• [Task details] In the listing that follows, the lines starting at the one containing "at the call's" and ending at the one containing "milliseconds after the" are to be returned exactly, both boundary lines included, and no others.

══════════════════════════════

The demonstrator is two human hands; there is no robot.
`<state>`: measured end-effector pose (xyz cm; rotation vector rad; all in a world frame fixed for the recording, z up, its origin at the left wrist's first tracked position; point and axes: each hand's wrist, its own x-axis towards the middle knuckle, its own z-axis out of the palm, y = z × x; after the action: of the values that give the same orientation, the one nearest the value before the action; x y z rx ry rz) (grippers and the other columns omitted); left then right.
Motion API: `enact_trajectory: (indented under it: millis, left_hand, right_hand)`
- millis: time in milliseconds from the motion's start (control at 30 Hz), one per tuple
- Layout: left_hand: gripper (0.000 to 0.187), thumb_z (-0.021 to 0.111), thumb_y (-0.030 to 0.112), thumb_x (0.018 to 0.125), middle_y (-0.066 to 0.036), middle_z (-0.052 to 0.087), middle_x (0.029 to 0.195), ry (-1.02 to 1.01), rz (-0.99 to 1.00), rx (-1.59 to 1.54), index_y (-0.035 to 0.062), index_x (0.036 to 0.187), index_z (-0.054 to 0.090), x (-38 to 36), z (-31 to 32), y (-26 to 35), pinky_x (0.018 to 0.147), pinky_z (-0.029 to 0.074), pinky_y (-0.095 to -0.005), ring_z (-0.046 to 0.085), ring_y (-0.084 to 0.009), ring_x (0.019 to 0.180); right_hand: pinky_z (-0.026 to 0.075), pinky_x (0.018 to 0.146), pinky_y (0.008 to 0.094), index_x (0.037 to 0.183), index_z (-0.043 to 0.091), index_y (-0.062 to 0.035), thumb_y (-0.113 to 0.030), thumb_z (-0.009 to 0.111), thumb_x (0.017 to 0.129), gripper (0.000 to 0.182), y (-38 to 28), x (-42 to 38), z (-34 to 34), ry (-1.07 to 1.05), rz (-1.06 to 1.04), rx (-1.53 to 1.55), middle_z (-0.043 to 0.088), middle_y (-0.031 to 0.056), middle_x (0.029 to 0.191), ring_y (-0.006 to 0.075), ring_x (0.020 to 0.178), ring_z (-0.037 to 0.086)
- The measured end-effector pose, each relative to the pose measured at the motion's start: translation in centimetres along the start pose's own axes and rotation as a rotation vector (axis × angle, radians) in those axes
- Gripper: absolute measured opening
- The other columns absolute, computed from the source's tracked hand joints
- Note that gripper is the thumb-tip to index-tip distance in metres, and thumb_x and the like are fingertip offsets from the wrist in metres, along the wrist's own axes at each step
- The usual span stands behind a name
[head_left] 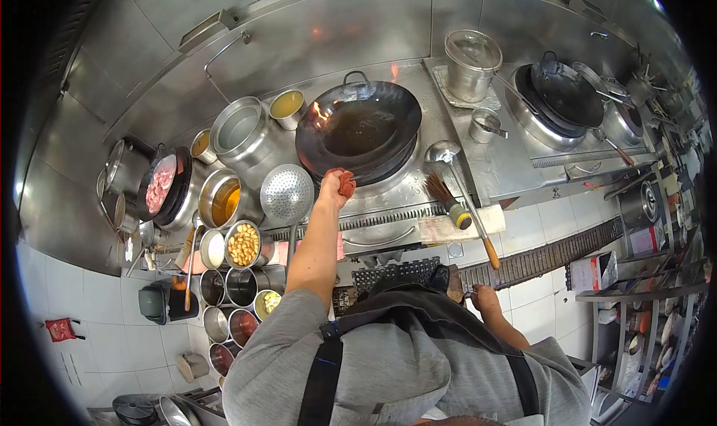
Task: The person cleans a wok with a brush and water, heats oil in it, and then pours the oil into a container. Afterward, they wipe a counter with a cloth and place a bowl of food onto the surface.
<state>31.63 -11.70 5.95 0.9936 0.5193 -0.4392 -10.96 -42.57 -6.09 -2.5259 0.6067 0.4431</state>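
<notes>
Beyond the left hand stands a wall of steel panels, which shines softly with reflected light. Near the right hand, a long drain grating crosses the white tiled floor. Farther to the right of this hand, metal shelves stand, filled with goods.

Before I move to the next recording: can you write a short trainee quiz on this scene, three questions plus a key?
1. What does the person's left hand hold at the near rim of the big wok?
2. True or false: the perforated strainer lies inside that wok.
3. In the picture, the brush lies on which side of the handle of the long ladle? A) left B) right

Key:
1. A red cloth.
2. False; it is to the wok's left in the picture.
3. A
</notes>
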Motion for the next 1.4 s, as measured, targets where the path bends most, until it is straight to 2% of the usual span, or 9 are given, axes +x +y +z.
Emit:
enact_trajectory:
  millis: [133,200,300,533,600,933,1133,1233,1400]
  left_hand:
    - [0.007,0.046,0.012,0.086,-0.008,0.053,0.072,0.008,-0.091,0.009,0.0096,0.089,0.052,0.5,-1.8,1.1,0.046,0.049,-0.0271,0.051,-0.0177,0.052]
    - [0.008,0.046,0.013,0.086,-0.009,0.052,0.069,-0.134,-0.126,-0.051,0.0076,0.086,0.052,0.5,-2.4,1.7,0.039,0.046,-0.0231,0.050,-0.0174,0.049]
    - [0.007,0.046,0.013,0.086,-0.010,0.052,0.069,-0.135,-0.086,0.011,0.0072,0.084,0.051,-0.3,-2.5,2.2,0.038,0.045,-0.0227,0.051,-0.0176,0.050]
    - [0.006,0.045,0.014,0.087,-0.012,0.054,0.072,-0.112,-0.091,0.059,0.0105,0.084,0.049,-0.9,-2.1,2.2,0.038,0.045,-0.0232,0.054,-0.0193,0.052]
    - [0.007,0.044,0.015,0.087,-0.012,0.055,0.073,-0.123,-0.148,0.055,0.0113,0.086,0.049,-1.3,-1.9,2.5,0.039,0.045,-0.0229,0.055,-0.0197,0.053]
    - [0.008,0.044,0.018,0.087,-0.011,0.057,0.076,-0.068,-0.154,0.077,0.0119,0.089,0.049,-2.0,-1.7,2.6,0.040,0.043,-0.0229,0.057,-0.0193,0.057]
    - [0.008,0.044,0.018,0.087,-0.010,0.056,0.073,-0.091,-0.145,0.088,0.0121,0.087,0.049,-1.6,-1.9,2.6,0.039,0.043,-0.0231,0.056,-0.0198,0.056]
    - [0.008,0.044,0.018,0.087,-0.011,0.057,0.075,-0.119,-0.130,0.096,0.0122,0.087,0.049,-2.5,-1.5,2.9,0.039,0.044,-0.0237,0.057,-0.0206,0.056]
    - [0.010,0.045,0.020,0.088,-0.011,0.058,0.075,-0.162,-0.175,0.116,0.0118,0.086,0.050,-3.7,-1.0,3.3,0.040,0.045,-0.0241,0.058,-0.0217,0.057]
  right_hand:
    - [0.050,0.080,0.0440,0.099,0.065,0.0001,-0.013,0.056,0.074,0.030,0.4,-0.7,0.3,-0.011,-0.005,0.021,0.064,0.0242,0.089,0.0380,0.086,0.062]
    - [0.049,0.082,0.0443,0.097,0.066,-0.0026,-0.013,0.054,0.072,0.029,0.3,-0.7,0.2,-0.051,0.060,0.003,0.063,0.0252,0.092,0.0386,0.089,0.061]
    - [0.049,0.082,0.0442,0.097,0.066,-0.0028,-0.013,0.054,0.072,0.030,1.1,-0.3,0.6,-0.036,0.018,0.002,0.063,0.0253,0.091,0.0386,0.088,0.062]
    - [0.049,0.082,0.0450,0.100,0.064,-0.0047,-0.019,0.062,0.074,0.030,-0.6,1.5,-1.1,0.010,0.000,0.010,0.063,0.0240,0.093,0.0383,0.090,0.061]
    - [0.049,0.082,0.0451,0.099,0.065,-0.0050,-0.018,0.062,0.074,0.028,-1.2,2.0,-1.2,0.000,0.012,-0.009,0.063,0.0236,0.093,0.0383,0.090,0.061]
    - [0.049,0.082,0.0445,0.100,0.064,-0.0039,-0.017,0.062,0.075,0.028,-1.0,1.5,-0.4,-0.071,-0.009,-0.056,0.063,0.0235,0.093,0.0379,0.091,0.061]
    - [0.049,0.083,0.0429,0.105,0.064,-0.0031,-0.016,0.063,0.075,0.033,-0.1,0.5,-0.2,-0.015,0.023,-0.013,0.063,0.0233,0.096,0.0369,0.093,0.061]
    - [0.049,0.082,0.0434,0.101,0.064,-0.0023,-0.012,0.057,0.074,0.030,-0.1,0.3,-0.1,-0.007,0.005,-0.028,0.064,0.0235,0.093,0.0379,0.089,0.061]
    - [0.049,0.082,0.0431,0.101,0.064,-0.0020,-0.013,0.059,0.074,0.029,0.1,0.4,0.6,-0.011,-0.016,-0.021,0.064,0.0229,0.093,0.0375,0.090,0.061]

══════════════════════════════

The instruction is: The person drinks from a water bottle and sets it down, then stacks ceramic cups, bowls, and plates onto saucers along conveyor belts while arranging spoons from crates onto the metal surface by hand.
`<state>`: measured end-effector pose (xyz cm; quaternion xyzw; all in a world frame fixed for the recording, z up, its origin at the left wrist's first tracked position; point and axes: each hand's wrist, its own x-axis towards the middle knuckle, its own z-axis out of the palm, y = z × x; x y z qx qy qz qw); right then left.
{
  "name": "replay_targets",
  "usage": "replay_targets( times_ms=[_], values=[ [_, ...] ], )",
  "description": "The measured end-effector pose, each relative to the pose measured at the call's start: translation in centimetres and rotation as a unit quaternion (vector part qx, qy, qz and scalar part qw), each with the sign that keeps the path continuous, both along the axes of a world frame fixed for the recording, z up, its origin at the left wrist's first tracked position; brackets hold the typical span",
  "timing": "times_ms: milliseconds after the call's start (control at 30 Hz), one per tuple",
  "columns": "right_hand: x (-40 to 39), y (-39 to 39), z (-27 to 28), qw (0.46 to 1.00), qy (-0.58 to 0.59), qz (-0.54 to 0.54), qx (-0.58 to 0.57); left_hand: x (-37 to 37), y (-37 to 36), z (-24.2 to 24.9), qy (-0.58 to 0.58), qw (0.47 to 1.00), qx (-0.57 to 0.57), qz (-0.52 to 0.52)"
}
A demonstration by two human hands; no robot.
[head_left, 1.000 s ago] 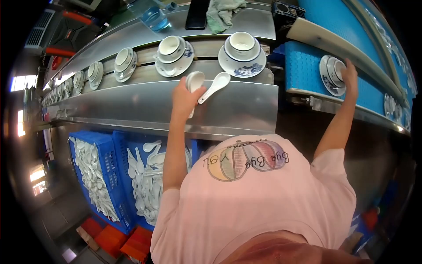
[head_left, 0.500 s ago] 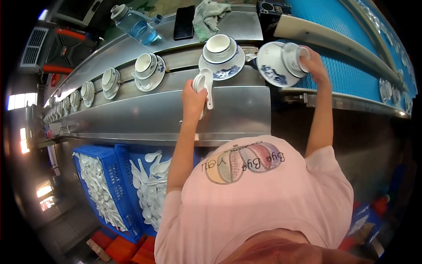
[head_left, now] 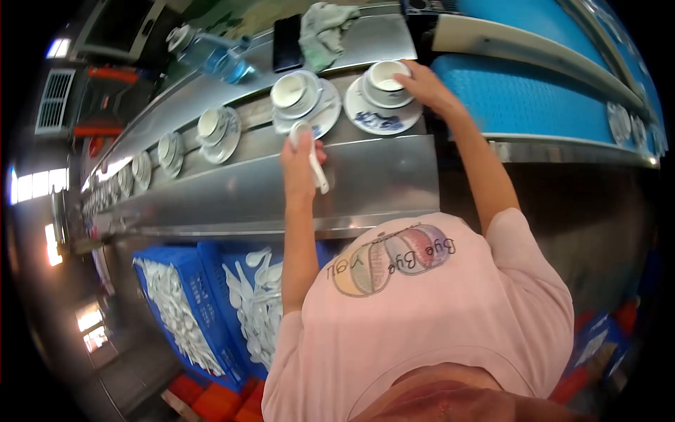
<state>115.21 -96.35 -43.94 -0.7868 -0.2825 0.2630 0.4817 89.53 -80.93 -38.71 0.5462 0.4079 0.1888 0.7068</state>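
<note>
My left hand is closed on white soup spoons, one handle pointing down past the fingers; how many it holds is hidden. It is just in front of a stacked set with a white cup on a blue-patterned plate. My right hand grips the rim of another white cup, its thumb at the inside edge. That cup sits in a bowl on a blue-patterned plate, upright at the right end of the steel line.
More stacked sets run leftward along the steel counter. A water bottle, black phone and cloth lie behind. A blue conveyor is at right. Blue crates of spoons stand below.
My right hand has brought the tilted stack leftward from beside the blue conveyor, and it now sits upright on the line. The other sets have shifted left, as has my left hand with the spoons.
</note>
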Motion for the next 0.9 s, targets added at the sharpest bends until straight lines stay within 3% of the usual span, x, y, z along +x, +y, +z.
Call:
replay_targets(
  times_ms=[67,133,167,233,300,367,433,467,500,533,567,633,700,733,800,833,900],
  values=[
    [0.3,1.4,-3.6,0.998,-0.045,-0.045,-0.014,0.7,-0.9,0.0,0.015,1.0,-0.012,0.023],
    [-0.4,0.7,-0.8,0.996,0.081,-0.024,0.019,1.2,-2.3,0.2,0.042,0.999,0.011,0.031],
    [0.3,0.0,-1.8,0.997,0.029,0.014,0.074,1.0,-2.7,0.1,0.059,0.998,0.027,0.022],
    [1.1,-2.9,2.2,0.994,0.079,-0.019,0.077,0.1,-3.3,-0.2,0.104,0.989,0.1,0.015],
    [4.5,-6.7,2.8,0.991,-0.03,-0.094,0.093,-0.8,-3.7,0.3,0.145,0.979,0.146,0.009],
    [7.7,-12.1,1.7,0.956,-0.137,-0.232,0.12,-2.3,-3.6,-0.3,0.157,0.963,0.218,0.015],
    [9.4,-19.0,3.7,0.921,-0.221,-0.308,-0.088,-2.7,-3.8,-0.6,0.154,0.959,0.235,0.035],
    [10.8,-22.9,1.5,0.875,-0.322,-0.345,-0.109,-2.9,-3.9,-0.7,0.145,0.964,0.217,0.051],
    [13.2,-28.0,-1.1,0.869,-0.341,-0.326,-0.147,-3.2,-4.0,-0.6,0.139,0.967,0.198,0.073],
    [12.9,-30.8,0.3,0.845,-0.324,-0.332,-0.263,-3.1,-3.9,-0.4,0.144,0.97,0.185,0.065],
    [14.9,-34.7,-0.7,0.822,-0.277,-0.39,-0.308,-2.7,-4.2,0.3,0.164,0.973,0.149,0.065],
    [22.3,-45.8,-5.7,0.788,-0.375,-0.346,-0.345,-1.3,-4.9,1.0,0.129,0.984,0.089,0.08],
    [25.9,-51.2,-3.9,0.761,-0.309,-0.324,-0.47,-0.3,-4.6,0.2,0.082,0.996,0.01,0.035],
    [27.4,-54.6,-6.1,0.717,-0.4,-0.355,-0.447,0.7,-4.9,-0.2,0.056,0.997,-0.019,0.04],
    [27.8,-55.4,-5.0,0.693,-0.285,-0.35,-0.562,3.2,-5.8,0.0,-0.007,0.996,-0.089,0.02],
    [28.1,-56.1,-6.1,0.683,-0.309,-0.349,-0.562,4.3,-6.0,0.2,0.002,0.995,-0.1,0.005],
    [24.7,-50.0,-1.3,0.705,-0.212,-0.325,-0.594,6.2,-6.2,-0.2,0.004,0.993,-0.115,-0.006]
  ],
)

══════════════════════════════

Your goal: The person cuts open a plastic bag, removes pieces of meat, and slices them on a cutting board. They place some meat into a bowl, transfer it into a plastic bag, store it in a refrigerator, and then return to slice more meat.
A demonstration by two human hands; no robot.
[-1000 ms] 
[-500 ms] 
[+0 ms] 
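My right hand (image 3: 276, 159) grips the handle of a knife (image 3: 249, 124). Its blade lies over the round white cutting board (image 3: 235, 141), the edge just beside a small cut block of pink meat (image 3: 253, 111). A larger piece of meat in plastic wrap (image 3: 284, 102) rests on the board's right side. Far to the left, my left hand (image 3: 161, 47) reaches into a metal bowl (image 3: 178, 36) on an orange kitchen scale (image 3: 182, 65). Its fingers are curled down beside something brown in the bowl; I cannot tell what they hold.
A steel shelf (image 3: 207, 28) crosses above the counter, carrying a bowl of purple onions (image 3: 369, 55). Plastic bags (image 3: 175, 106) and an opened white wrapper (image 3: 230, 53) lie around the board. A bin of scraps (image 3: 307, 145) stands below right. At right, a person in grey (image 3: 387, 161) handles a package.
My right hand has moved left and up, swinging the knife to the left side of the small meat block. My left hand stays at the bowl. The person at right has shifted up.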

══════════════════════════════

• [Expected output]
  "description": "The measured end-effector pose, each relative to the pose measured at the call's start: translation in centimetres and rotation as a unit quaternion (vector part qx, qy, qz and scalar part qw), each with the sign that keeps the path continuous, both along the axes of a world frame fixed for the recording, z up, its origin at the left wrist's first tracked position; brackets hold the typical span",
  "timing": "times_ms: milliseconds after the call's start (control at 30 Hz), one per tuple",

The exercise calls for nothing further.